[To do]: Find every line in the records below that holds the word "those", and copy each one.

[Information provided]:
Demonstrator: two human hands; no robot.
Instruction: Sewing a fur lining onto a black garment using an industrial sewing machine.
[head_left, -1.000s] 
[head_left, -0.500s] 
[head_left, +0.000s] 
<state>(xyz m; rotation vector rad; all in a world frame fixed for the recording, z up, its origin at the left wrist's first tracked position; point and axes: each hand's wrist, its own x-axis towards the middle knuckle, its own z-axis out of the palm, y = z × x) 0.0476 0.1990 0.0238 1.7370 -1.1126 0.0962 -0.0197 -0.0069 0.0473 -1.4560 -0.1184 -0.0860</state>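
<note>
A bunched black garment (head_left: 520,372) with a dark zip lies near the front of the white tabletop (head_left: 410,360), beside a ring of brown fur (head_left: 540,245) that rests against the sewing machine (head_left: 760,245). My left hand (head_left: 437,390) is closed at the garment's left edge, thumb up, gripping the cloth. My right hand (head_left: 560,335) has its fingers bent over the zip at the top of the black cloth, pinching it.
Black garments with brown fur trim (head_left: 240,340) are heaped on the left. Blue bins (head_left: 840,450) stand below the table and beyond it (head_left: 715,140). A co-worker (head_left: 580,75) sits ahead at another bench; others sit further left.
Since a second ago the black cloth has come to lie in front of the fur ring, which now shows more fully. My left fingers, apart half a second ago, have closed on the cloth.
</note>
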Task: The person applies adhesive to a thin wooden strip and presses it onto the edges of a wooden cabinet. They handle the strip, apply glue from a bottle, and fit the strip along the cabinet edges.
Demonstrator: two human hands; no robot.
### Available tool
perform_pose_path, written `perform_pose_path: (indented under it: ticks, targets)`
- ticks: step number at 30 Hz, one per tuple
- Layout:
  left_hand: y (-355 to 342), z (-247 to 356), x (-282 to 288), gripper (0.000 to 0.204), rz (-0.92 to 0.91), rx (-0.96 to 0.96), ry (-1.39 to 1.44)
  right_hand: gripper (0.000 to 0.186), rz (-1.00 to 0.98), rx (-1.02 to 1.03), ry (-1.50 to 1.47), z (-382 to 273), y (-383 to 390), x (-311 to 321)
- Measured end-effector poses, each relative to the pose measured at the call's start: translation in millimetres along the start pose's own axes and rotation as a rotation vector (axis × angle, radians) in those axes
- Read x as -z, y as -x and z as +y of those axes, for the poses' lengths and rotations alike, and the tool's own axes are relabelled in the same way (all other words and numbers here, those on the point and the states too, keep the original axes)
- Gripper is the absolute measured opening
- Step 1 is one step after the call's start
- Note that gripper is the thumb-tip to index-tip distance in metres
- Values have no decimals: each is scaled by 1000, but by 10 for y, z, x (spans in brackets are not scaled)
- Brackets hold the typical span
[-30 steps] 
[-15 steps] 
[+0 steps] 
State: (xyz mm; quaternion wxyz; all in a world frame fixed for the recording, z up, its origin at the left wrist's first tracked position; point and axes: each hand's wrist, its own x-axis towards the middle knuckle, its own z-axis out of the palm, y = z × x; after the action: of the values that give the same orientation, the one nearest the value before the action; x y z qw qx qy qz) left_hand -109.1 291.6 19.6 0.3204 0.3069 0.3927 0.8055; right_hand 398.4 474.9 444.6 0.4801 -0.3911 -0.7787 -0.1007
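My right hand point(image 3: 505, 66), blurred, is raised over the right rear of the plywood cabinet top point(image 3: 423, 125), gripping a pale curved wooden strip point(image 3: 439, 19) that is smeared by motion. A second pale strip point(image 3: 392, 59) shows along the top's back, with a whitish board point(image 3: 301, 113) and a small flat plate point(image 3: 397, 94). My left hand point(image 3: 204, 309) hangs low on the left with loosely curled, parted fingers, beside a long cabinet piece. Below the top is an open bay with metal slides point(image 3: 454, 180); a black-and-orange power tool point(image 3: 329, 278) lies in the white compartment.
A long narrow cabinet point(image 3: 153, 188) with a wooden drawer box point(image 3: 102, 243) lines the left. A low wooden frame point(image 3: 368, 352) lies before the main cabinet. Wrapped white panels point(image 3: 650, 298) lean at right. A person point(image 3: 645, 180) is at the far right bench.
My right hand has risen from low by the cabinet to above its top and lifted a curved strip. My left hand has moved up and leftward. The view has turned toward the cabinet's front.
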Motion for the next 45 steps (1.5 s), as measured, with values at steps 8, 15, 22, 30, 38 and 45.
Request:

[Solution for this task]:
- Measured end-effector poses, each relative to the pose measured at the call's start: translation in millimetres along the start pose's own axes and rotation as a rotation vector (axis × angle, radians) in those axes
- Read x as -z, y as -x and z as +y of those axes, for the poses' lengths and rotations alike, and the tool's own axes are relabelled in the same way (all other words and numbers here, those on the point and the states too, keep the original axes)

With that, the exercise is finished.